The problem: Beneath this task are records; print exactly the stretch of them from the line with "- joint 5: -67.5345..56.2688" through the line with "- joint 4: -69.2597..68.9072", both ends included.

Records excerpted from a collection
********

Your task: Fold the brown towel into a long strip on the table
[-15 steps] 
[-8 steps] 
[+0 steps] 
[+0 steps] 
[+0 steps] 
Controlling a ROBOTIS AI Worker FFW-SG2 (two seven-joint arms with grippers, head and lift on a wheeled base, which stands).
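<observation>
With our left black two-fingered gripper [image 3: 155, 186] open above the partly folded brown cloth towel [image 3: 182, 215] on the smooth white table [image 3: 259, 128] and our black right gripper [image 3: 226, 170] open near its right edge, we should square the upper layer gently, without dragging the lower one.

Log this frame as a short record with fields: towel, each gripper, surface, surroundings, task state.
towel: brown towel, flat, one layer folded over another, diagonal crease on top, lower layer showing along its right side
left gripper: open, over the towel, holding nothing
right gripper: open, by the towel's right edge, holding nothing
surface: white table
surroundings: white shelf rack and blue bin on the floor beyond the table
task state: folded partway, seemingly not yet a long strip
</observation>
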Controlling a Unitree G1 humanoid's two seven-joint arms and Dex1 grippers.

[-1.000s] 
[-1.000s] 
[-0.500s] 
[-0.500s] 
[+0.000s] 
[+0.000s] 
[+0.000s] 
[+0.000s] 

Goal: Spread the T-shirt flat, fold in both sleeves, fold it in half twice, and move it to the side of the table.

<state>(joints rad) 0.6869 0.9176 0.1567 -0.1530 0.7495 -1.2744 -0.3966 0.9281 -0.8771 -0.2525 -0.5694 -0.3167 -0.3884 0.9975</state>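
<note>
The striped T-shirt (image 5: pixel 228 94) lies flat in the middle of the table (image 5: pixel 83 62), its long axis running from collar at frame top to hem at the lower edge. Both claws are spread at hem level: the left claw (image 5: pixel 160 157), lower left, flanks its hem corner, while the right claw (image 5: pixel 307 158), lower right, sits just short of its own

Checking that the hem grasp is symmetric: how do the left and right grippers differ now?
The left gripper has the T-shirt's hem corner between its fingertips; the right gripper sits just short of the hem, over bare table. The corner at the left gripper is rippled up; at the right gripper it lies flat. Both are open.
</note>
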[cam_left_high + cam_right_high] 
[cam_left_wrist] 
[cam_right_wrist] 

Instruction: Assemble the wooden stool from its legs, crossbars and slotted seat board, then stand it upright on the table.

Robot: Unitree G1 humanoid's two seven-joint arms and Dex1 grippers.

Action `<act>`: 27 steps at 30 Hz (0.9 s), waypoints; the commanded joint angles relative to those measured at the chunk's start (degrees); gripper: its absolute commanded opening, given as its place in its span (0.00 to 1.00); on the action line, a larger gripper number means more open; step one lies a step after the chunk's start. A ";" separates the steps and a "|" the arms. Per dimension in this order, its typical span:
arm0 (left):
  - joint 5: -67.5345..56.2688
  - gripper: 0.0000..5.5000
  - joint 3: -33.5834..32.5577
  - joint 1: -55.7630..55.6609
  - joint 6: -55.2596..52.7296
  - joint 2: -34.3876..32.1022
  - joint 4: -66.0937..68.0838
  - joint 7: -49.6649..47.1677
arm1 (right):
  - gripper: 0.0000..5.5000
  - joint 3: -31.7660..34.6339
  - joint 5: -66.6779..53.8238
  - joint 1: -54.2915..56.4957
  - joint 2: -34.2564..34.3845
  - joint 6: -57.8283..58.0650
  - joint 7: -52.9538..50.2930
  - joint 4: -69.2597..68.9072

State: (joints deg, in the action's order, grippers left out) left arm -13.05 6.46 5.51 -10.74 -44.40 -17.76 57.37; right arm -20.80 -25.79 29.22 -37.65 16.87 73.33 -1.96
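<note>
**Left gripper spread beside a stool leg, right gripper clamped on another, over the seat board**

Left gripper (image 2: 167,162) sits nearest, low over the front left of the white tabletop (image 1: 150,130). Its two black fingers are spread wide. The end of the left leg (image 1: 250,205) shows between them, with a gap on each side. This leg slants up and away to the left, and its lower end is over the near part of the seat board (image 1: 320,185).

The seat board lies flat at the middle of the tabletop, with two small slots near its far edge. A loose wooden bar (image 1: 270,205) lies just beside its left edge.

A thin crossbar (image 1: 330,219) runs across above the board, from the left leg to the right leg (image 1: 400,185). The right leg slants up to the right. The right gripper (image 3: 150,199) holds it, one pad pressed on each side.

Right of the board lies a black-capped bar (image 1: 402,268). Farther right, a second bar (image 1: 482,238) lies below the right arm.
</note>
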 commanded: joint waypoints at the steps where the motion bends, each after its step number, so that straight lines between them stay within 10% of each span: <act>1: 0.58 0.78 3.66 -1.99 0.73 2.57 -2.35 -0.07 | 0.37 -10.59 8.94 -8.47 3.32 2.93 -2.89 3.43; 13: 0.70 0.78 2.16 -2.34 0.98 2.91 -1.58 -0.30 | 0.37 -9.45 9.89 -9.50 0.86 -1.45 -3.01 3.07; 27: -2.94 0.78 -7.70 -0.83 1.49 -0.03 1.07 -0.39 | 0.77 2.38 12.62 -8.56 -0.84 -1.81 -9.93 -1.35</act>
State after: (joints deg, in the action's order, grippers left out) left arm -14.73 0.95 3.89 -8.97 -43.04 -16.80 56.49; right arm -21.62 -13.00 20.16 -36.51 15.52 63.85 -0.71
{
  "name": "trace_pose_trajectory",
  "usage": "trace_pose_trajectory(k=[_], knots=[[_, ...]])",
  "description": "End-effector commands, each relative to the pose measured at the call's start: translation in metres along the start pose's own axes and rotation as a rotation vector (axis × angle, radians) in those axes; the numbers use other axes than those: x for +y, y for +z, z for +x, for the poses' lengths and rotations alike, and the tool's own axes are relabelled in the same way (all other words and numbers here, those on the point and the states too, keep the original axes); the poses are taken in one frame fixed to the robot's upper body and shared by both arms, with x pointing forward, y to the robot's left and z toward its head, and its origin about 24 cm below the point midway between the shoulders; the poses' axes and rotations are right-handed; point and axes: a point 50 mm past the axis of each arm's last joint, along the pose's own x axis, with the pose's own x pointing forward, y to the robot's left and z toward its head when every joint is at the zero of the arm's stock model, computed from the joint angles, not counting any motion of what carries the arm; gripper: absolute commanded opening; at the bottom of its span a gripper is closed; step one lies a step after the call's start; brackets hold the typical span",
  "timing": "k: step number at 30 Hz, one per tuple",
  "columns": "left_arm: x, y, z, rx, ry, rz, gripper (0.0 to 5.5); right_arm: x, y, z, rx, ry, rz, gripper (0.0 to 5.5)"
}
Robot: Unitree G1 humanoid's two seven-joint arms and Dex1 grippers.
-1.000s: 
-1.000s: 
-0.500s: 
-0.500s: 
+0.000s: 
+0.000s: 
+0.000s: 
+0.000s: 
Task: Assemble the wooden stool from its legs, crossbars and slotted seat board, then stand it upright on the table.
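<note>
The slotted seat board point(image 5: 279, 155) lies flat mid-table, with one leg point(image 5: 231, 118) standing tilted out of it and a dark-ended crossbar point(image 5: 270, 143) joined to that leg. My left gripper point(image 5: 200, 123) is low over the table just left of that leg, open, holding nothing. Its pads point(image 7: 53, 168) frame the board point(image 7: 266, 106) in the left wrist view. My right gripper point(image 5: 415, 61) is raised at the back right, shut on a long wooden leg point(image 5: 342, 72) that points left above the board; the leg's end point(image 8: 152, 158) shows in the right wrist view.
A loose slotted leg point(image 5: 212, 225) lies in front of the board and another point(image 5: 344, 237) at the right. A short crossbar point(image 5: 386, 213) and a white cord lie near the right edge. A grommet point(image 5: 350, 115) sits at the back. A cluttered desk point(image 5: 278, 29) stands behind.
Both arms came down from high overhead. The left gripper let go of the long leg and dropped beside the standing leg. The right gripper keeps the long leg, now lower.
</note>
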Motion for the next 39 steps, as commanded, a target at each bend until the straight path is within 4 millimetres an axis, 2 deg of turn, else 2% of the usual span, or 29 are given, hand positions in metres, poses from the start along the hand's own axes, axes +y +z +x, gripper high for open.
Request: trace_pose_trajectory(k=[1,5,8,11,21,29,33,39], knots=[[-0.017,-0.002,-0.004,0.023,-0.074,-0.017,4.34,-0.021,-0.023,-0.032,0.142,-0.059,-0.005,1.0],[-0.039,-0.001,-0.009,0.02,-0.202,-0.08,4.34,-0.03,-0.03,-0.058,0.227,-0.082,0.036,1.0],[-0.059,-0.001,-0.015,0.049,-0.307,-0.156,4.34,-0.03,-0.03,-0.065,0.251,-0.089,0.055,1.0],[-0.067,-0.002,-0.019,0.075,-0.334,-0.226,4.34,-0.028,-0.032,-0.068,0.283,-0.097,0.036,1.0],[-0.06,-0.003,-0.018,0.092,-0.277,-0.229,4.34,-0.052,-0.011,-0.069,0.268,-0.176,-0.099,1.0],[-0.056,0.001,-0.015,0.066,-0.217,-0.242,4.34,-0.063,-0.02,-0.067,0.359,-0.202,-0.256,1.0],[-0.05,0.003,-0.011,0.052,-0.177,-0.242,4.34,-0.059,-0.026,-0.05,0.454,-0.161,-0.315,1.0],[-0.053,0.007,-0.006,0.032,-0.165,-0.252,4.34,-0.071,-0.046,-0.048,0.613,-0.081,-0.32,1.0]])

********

Reply to the exercise:
  - joint 5: -67.5345..56.2688
  - gripper: 0.0000..5.5000
  - joint 3: -33.5834..32.5577
  - joint 1: -55.7630..55.6609
  - joint 6: -55.2596..52.7296
  - joint 2: -34.3876..32.1022
  - joint 4: -66.0937..68.0838
  - joint 7: -49.6649..47.1677
arm1 (right):
  - gripper: 0.0000..5.5000
  - joint 3: -31.7660..34.6339
  - joint 5: -66.6779..53.8238
  - joint 1: -54.2915..56.4957
  - joint 2: -34.2564..34.3845
  - joint 6: -57.8283..58.0650
  - joint 7: -52.9538..50.2930
  - joint 4: -69.2597..68.9072

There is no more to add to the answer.